**What the task asks**: Which lines in the material below contain the word "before"? Copy each of them.

**The data**:
■ ■ ■ ■

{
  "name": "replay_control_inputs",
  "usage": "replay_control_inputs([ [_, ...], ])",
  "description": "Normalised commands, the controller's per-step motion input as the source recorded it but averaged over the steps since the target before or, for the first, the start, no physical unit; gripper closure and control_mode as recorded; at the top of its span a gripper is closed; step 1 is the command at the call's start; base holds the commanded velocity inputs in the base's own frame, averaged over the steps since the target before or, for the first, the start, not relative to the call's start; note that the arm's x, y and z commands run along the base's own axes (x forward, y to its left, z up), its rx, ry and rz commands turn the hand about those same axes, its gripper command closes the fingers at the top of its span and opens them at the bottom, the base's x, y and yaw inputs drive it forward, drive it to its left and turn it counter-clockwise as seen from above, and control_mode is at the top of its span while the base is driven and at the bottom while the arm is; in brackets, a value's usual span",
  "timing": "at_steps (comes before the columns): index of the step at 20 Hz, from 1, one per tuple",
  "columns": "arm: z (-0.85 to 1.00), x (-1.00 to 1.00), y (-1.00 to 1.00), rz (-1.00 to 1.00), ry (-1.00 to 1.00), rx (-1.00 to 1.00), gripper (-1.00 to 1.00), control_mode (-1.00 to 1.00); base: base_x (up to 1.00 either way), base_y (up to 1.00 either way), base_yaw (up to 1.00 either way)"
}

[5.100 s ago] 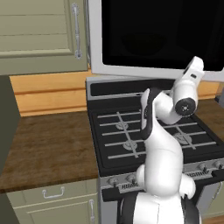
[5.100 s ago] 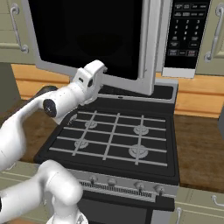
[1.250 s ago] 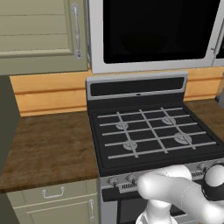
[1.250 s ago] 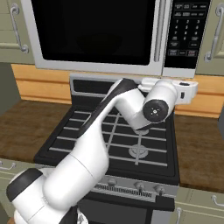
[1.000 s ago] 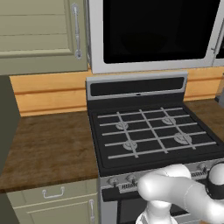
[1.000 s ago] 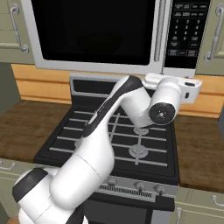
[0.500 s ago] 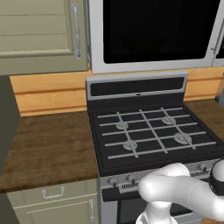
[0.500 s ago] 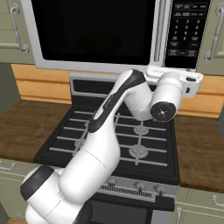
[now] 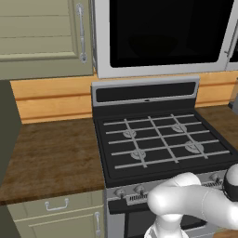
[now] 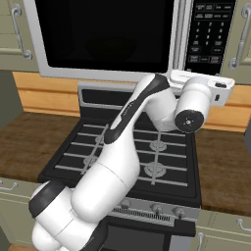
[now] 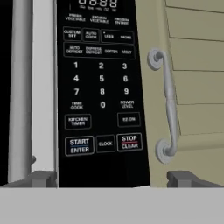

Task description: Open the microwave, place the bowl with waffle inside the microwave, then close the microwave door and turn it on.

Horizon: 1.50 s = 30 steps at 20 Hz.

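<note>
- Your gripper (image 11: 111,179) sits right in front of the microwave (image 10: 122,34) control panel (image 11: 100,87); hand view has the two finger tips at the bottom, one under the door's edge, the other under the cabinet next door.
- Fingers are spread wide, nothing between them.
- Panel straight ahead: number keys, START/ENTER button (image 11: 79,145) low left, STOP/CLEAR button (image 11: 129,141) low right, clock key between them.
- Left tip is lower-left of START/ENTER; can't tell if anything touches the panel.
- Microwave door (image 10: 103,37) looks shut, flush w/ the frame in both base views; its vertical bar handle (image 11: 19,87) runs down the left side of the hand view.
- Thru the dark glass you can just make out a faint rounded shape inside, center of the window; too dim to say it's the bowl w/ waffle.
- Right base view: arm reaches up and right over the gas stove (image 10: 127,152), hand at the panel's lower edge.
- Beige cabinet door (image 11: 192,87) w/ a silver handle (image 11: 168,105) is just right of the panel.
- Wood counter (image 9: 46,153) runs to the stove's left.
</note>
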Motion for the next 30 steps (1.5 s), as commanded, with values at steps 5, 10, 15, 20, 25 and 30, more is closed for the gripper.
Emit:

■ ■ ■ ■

**Result of this task**:
  "description": "Normalised commands, the controller's per-step motion input as the source recorded it but averaged over the steps since the target before or, for the first, the start, no physical unit; gripper closure and control_mode as recorded; at the top of its span a gripper is closed; step 1 is the command at the call's start; base holds the commanded velocity inputs in the base's own frame, averaged over the steps since the target before or, for the first, the start, not relative to the call's start; note that the arm's x, y and z commands run along the base's own axes (x forward, y to its left, z up), its rx, ry and rz commands turn the hand about those same axes, its gripper command closes the fingers at the top of its span and opens them at the bottom, the base's x, y and yaw inputs drive it forward, drive it to its left and turn it counter-clockwise as seen from above, and control_mode is at the top of its span while the base is driven and at the bottom while the arm is; in brackets, a value's usual span",
  "timing": "at_steps (comes before the columns): index of the step at 20 Hz, from 1, one per tuple",

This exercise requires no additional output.